REPRODUCTIVE FUNCTION: ESTROUS CYCLE (PARENTAL ANIMALS): no change in any fertility endpoint (number of live implants, number of dead implants, number of resorptions, number of corpora lutea

REPRODUCTIVE FUNCTION: SPERM MEASURES (PARENTAL ANIMALS): no effects on sperm parameters, fertility before and during chemical administration (group 1 males)

REPRODUCTIVE PERFORMANCE (PARENTAL ANIMALS): no adverse effects seen

ORGAN WEIGHTS (PARENTAL ANIMALS): no effects on organ weights (group 1 males)

HISTOPATHOLOGY (PARENTAL ANIMALS): No changes in the structure of kidneys or livers (known target organs of cadmium toxicity) (sytemic toxicity only evaluated in males)

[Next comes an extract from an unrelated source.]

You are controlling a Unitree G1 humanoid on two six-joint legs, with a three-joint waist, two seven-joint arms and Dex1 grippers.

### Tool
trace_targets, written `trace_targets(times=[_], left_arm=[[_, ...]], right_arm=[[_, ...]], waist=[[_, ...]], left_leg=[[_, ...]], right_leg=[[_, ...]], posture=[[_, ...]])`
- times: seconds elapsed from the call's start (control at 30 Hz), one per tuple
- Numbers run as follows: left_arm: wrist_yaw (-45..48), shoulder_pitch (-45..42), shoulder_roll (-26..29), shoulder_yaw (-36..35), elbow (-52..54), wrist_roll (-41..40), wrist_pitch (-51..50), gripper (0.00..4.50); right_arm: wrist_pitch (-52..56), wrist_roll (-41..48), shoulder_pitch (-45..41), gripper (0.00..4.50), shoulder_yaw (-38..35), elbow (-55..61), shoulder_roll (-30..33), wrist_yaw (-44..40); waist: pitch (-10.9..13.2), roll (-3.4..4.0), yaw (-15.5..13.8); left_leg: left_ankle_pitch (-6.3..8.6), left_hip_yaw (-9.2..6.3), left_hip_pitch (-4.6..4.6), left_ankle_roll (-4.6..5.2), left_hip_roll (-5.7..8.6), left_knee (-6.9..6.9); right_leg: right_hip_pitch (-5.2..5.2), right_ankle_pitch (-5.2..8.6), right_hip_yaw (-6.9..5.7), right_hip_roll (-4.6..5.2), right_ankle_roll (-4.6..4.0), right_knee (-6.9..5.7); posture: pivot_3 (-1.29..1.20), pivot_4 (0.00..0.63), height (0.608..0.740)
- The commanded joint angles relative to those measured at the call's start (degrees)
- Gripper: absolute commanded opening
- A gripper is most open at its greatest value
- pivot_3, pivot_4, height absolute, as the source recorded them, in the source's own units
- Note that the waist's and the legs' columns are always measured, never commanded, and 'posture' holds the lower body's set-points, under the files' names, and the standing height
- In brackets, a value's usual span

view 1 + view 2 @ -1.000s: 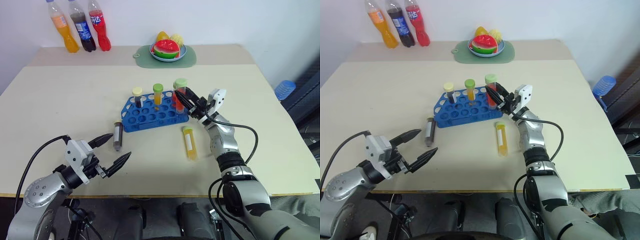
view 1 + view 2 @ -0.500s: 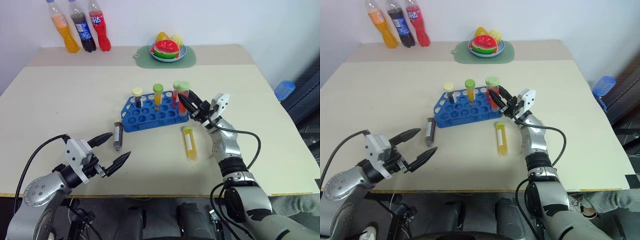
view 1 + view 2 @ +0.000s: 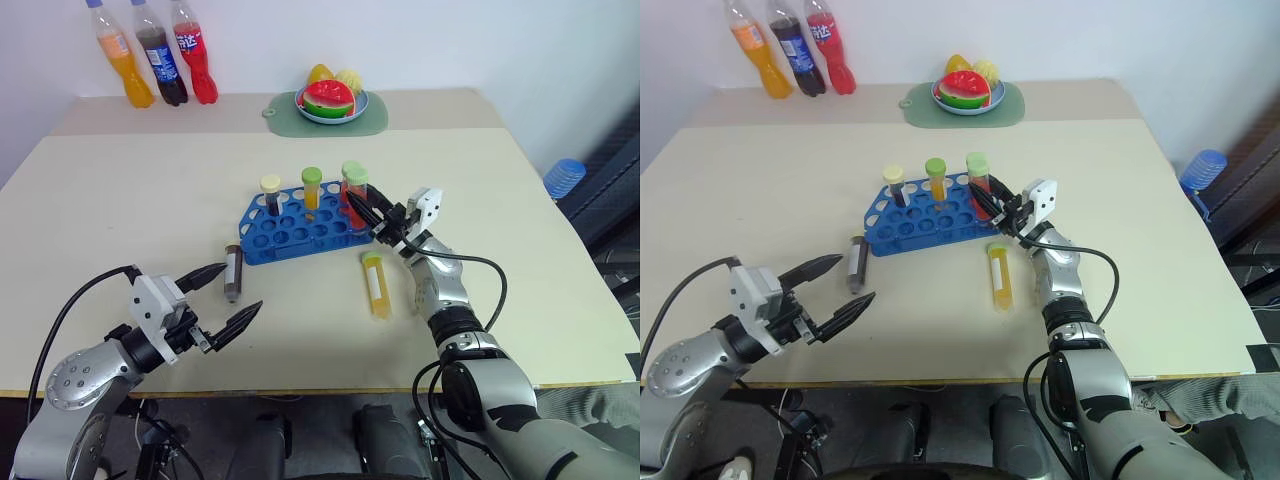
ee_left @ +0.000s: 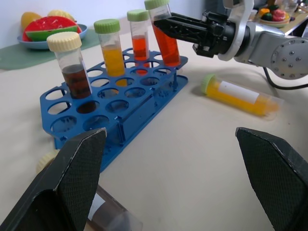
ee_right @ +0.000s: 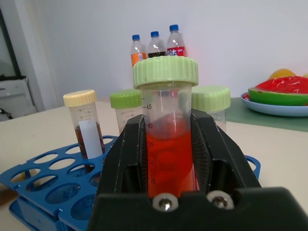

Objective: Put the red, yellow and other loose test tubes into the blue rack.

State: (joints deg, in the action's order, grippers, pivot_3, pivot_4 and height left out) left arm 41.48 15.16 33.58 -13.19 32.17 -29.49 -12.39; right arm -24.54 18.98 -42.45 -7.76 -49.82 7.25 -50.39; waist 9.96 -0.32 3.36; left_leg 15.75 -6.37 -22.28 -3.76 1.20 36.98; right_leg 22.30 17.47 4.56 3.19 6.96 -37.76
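Observation:
The blue rack (image 3: 290,232) stands mid-table with a cream-capped dark tube (image 3: 271,192), a green-capped yellow tube (image 3: 313,186) and a green-capped red tube (image 4: 139,38) upright in it. My right gripper (image 3: 360,207) is shut on another green-capped red test tube (image 5: 168,144), which stands upright with its lower end in the rack's right end. A yellow test tube (image 3: 377,284) lies on the table just in front of that gripper. A dark tube (image 3: 233,272) lies in front of the rack's left end. My left gripper (image 3: 240,290) hangs open near the table's front, close to the dark tube.
Three drink bottles (image 3: 152,65) stand at the back left. A plate of fruit (image 3: 331,100) on a green mat sits at the back middle. A bare table top (image 3: 120,200) stretches left of the rack, and another bare stretch (image 3: 520,230) lies to the right.
My right gripper has lowered the red tube a little at the rack's right end. The left arm has kept still.

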Motion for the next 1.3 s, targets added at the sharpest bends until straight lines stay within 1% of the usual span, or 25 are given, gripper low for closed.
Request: trace_targets(times=[0.03, 0.13, 0.17, 0.23, 0.3, 0.4, 0.43, 0.47, 0.5, 0.53, 0.57, 0.6, 0.67, 0.7, 0.73, 0.77, 0.83, 0.97, 1.07, 1.13, 1.3], left_arm=[[-0.18, -0.25, -0.04, -0.98, 1.10, -0.64, 0.23, 4.50], [-0.38, -1.10, -0.32, -0.28, 0.49, -0.40, 0.24, 4.50], [-0.56, -1.46, -0.46, 0.09, 0.38, -0.28, 0.17, 4.50], [-0.50, -2.34, -0.93, 1.05, -0.40, -0.05, 0.41, 4.50], [-0.14, -3.32, -1.49, 2.12, -1.73, 0.34, 0.82, 4.50], [0.87, -5.80, -2.34, 4.37, -4.44, 1.10, 1.62, 4.50], [1.15, -6.62, -2.62, 5.04, -5.21, 1.32, 1.86, 4.50], [1.58, -7.61, -2.94, 5.66, -6.18, 1.42, 2.10, 4.50], [2.25, -8.83, -3.35, 6.52, -7.61, 1.54, 2.38, 4.50], [2.86, -9.88, -3.70, 7.26, -8.91, 1.72, 2.63, 4.50], [3.65, -11.09, -4.09, 8.18, -10.37, 1.85, 2.93, 4.50], [4.14, -11.94, -4.43, 8.85, -11.33, 2.05, 3.16, 4.50], [5.41, -14.03, -5.08, 10.18, -13.56, 2.60, 3.87, 4.50], [5.82, -14.94, -5.37, 10.67, -14.50, 2.88, 4.21, 4.50], [6.06, -15.62, -5.65, 11.05, -15.16, 3.15, 4.45, 4.50], [6.35, -16.21, -5.84, 11.31, -15.79, 3.29, 4.66, 4.50], [6.68, -16.88, -6.07, 11.65, -16.49, 3.40, 4.90, 4.50], [7.52, -16.89, -6.15, 11.86, -17.43, 3.58, 5.47, 4.50], [7.74, -16.92, -6.32, 11.90, -17.44, 3.71, 5.55, 4.50], [7.92, -16.97, -6.41, 11.93, -17.23, 3.61, 5.47, 4.50], [11.37, -16.19, -5.43, 12.27, -15.61, 2.03, 5.01, 4.50]], right_arm=[[-0.67, 0.29, 1.24, 2.66, -0.07, 2.11, -0.63, -0.86], [-3.07, -3.46, 2.23, 4.13, 0.64, 5.12, 0.54, 4.54], [-3.37, -4.67, 2.72, 4.44, 1.06, 6.45, 1.32, 5.64], [-2.02, -7.48, 4.97, 4.44, 2.06, 11.81, 3.57, 8.14], [2.87, -9.72, 7.80, 4.44, 3.43, 18.83, 6.19, 9.93], [16.05, -13.76, 12.54, 4.44, 4.98, 33.10, 10.91, 14.02], [21.96, -13.20, 14.25, 4.44, 5.78, 38.35, 13.10, 12.76], [31.83, -13.76, 16.02, 4.44, 6.74, 45.24, 17.28, 11.04], [47.39, -10.05, 16.72, 4.44, 6.60, 52.79, 22.08, 9.82], [61.53, -7.81, 16.51, 4.44, 6.91, 58.42, 26.09, 9.13], [76.36, -5.91, 15.26, 4.44, 7.35, 62.84, 28.92, 9.81], [86.62, -4.37, 13.97, 4.44, 7.66, 65.64, 30.56, 10.57], [107.71, -0.75, 9.23, 4.44, 6.20, 69.39, 29.07, 12.04], [113.33, 1.30, 7.84, 4.44, 5.63, 70.45, 28.51, 12.28], [116.31, 3.09, 7.08, 4.44, 5.23, 70.92, 28.36, 12.74], [117.04, 5.55, 6.79, 4.44, 4.66, 70.58, 28.35, 13.93], [117.04, 10.50, 6.54, 4.44, 3.89, 70.05, 28.99, 16.48], [117.04, 23.86, 6.26, 4.44, 1.83, 66.37, 29.73, 24.18], [117.04, 34.63, 5.46, 4.44, 0.55, 62.13, 27.94, 33.40], [117.04, 40.33, 4.38, 4.44, 0.58, 59.69, 27.40, 39.37], [117.04, 49.85, 2.68, 4.44, 1.30, 55.33, 25.50, 53.05]], waist=[[0.00, 0.01, 0.07], [0.03, 0.05, 0.18], [0.03, 0.05, 0.18], [0.04, 0.06, -0.06], [0.04, 0.06, -0.28], [0.04, 0.07, -0.74], [0.04, 0.07, -0.84], [0.04, 0.07, -0.84], [0.04, 0.06, -0.69], [0.12, 0.21, -0.77], [0.28, 0.48, -1.54], [0.27, 0.52, -2.04], [0.21, 0.35, -1.92], [0.21, 0.35, -1.70], [0.21, 0.36, -1.58], [0.21, 0.34, -1.63], [0.23, 0.35, -1.76], [0.26, 0.31, -2.21], [0.26, 0.30, -2.23], [0.26, 0.30, -2.14], [0.26, 0.30, -2.15]], left_leg=[[0.00, -0.01, 0.00, 0.00, 0.00, 0.00], [0.00, -0.01, -0.01, 0.00, 0.00, -0.02], [0.00, -0.01, -0.01, 0.00, 0.00, -0.01], [0.00, -0.01, -0.01, 0.00, 0.01, -0.01], [0.00, -0.01, -0.02, -0.01, 0.03, 0.00], [0.00, -0.02, -0.03, -0.01, 0.04, 0.00], [0.00, -0.02, -0.03, -0.01, 0.04, 0.00], [0.00, -0.02, -0.05, -0.01, 0.04, 0.01], [0.00, -0.02, -0.05, -0.01, 0.04, 0.01], [-0.01, -0.01, -0.04, -0.01, 0.02, 0.02], [-0.01, 0.00, -0.05, -0.01, 0.03, 0.03], [-0.01, -0.10, -0.16, -0.01, 0.10, 0.10], [-0.01, -0.17, -0.16, -0.01, 0.13, 0.10], [-0.01, -0.16, -0.14, 0.00, 0.06, 0.08], [-0.01, -0.17, -0.13, 0.00, 0.03, 0.07], [-0.01, -0.17, -0.13, 0.00, 0.02, 0.04], [0.00, -0.13, -0.15, 0.00, 0.02, 0.03], [0.00, -0.03, -0.24, 0.01, 0.09, 0.04], [0.00, -0.02, -0.24, 0.01, 0.08, 0.03], [0.00, -0.02, -0.24, 0.01, 0.07, 0.04], [0.00, -0.02, -0.24, 0.01, 0.04, 0.03]], right_leg=[[0.01, 0.00, 0.00, 0.00, 0.00, 0.00], [0.03, 0.00, 0.00, 0.00, 0.00, 0.00], [0.04, 0.00, 0.01, 0.01, 0.00, -0.01], [0.04, 0.00, 0.01, 0.01, 0.00, -0.01], [0.05, 0.00, 0.01, 0.02, 0.00, -0.01], [0.06, 0.00, 0.01, 0.03, 0.00, -0.02], [0.06, 0.00, 0.01, 0.03, 0.00, -0.02], [0.08, 0.00, 0.01, 0.02, 0.00, -0.03], [0.08, 0.01, 0.01, 0.02, 0.00, -0.03], [0.07, 0.00, 0.03, 0.01, 0.00, -0.03], [0.06, 0.00, 0.03, 0.02, 0.00, -0.03], [0.11, 0.02, 0.00, 0.16, 0.02, -0.01], [0.12, 0.01, 0.01, 0.16, 0.00, 0.01], [0.11, 0.00, 0.02, 0.06, -0.03, 0.03], [0.12, -0.02, 0.01, 0.02, -0.06, 0.03], [0.12, -0.03, -0.01, -0.01, -0.07, 0.02], [0.08, -0.02, -0.08, 0.00, -0.07, 0.10], [0.07, -0.03, -0.07, 0.12, -0.04, 0.25], [0.06, -0.03, -0.08, 0.11, -0.04, 0.27], [0.05, -0.03, -0.08, 0.09, -0.04, 0.26], [0.07, -0.03, -0.07, 0.05, -0.04, 0.25]], posture=[[0.00, 0.150, 0.740], [0.00, 0.150, 0.740], [0.00, 0.150, 0.740], [0.00, 0.150, 0.740], [0.00, 0.150, 0.740], [0.00, 0.150, 0.740], [0.00, 0.150, 0.740], [0.00, 0.150, 0.740], [0.00, 0.150, 0.740], [0.00, 0.150, 0.740], [0.00, 0.150, 0.740], [0.00, 0.150, 0.740], [0.00, 0.150, 0.740], [0.00, 0.150, 0.740], [0.00, 0.150, 0.740], [0.00, 0.150, 0.740], [0.00, 0.150, 0.740], [0.00, 0.150, 0.740], [0.00, 0.150, 0.740], [0.00, 0.150, 0.740], [0.00, 0.150, 0.740]])
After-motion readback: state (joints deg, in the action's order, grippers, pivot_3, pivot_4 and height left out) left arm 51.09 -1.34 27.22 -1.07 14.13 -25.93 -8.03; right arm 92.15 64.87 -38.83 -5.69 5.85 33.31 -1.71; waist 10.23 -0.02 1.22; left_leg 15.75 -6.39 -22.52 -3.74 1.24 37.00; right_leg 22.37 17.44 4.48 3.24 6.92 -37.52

OTHER FINDINGS (PARENTAL ANIMALS): eosinophils were reduced at the high dose group. Serum enzymes indicative of liver damage were slightly increased in the high dose group. Serum albumin levels were increased slightly; no increase in Cd-U or in protein levels

Effect levels (P0)

Results: F1 generation

General toxicity (F1)

Clinical signs:

not specified

Mortality / viability:

mortality observed, treatment-related

Body weight and weight changes:

effects observed, treatment-related

Sexual maturation:

not specified

Organ weight findings including organ / body weight ratios:

not specified

Gross pathological findings:

not specified

Histopathological findings:

not specified

Details on results (F1)

VIABILITY (OFFSPRING): there was an increase in fetal death (dead pups at birth) at the highes dose (250mg/kg/d)
BODY WEIGHT (OFFSPRING): live-born high-dose pups weighted less than controls at birth and on PND1

Effect levels (F1)

Overall reproductive toxicity

Any other information on results incl. tables

none

Applicant's summary and conclusion

Conclusions:

No evidence of reproductive performance toxicity in the presence of adult systemic toxicity. InCl3 dosed orally up to 250mg/kg/d had no effect on the reproductive performance of either male or female animals.
Overall the available data indicate that InCl3 is not classifiable as a reproductive toxicant

Executive summary:

A sub chronic toxicity and male / female fertility study conducted in Swiss mice designed to assess the effects of indium chloride on male and female gametogenesis, female cyclicity, fertilization and implantation. Female Swiss mice (10 per group) were dosed for 20 days (study days 1-20) by gavage to 0, 50, 150 or 250 mg/kg/d InCl3. Males (10 per group) were dosed for 17 days (study days 3-20) by gavage to 0, 50, 150 or 250 mg/kg/d. Males and females were cohabited and mated on study days 7-11. Systemic toxicity results showed a functional renal effect and a reduction in circulating lymphocyte number in adult males (high dose) and a significant reduction in adult male and female bodyweight (all doses). These effects occurred in the absence of effects on microscopic structure of selected male tissues (including right testis and epididymis), male reproductive parameters (sperm motility assessment and fertility before and during chemical administration) or female fertility endpoints (percentage pregnant, number of live and dead implants, number of corpora lutea and number of uterine implant sites at necropsy). The study demonstrated no effect of indium chloride on male of female fertility and reproductive performance (ability to deliver any young).